El PRI tiene razón al afirmar que la actual alharaca de AMLO es para “alargar su carrera política”, pero se equivoca al calificarla de “agonizante”: en realidad, el empeño de AMLO en la “compra de votos” durante la pasada elección es el inicio de su campaña para 2018.

Vamos, hasta Ricardo Mejía, uno de sus cuatro abogados ante el Tribunal Electoral, admite que sus pruebas (una lonchera, cuatro comales, un par de sandalias de plástico, cinco abanicos, una cerda de escoba, un despertador…) son “mínimas”, pero “sabemos que hacen más presión”.

La lucha postelectoral de AMLO es por mantener su condición de líder máximo de ese conglomerado que él llama “las izquierdas” y del cual necesita seguir controlando los raudales de dinero que le han permitido permanecer en campaña desde el año 2000.

Dinerales en los que precisa seguir metiendo mano, como los presupuestos del DF (138 mil 43 millones 90 mil 119 pesos) y las delegaciones capitalinas, sobre todo las dominadas por su operador político René Bejarano.

Los bejaranos gobernarán Álvaro Obregón, Azcapotzalco, Cuauhtémoc, Magdalena Contreras, Tlalpan y Xochimilco, cuyo presupuesto total es de ocho mil 406 millones 567 mil 488 pesos.
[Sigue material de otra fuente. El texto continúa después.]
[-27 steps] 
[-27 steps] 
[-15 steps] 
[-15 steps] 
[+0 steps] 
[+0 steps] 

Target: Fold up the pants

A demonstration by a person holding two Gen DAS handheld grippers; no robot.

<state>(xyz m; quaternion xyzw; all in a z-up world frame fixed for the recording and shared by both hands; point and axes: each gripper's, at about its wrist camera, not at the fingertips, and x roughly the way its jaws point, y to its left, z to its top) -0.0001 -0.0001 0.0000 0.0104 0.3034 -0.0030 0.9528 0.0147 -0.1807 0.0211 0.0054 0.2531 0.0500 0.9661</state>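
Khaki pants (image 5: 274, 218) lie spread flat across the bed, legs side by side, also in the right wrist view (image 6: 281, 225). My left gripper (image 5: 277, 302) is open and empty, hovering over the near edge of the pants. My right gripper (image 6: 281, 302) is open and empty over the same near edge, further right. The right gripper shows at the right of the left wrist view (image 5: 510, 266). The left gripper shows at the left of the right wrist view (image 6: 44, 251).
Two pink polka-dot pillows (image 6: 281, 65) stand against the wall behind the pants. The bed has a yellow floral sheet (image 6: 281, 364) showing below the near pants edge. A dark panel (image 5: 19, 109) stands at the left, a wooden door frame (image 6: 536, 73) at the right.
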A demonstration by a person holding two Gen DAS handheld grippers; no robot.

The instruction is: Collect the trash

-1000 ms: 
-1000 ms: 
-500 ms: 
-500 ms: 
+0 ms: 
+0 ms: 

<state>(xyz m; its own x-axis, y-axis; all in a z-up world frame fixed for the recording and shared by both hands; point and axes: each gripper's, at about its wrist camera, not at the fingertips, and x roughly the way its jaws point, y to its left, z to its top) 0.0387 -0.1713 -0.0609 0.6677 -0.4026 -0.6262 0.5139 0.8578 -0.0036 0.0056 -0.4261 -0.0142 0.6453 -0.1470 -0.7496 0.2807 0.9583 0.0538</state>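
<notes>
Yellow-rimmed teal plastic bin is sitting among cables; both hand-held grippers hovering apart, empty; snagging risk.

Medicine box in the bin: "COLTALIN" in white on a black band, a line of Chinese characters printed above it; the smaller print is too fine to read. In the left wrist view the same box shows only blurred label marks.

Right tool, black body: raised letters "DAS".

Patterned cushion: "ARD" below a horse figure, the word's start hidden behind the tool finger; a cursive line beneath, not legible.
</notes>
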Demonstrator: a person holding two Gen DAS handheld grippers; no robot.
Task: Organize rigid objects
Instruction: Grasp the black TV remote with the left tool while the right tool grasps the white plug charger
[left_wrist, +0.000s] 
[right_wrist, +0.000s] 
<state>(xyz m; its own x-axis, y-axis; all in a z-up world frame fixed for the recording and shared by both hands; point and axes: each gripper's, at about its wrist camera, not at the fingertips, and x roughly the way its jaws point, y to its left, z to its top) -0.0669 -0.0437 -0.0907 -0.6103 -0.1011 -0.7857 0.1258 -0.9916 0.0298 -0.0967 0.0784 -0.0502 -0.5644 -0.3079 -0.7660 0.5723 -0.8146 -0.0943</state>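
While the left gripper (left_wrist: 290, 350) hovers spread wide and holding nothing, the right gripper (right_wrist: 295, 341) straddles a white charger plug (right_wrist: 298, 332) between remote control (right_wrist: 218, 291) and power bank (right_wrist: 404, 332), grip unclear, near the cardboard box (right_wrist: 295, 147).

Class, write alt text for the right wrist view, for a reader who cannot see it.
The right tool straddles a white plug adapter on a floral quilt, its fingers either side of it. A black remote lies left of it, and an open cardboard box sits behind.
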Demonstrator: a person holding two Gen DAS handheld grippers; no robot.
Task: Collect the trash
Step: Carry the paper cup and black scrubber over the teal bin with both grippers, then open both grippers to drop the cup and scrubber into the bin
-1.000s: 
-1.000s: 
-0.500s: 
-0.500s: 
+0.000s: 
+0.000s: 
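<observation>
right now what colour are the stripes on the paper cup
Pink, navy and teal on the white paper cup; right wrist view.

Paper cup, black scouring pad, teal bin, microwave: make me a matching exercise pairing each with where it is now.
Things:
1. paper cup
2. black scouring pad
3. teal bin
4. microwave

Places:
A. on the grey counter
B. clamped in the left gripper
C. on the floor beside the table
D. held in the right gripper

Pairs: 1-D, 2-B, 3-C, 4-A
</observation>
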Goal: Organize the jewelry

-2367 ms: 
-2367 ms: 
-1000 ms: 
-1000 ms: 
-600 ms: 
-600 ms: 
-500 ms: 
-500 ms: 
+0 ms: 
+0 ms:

Además, están los presupuestos de otros territorios perredistas: Ciudad Neza (dos mil 554 millones 609 mil 168), Tabasco (34 mil 645 millones 300 mil), Morelos (17 mil 771 millones 790 mil), Guerrero (38 mil 186 millones 93 mil 300) y Oaxaca (46 mil 223 millones 297 mil 220).

¿Cómo nutrió AMLO su ininterrumpida campaña presidencial desde 2006, si no fue usando recursos públicos manejados por la izquierda, sobre todo los gobernantes más afines, como Clara Brugada, a quien colocó como delegada en Iztapalapa operando tres mil 130 millones 113 mil 60 pesos?

Por eso, el PRI anda cierto en la demanda contra AMLO en el IFE por el manejo de mil 200 millones de pesos en la campaña presidencial, provenientes de recursos públicos, mediante triangulaciones con asociaciones civiles como Austeridad Republicana y Honestidad Valiente.

Sin embargo, la estrategia de AMLO es a más largo plazo, sabido de que nunca prosperará la impugnación que solicitó ante el Tribunal Electoral para invalidar la elección, pues sus argumentos carecen de pruebas sólidas y suficientes.

De ahí que su siguiente paso, después de que el Tribunal Electoral valide el triunfo de Enrique Peña, antes del 6 de septiembre, será extender su demanda a organismos internacionales, los cuales tardan años en dictaminar sus sentencias: para él, mejor, pues lo que quiere es mantenerse vigente.

Otro de sus abogados, Jaime Cárdenas, adelantó ayer: “pensamos acudir a la Comisión Interamericana de los Derechos Humanos, agotar todas las instancias legales dentro, fuera del país”.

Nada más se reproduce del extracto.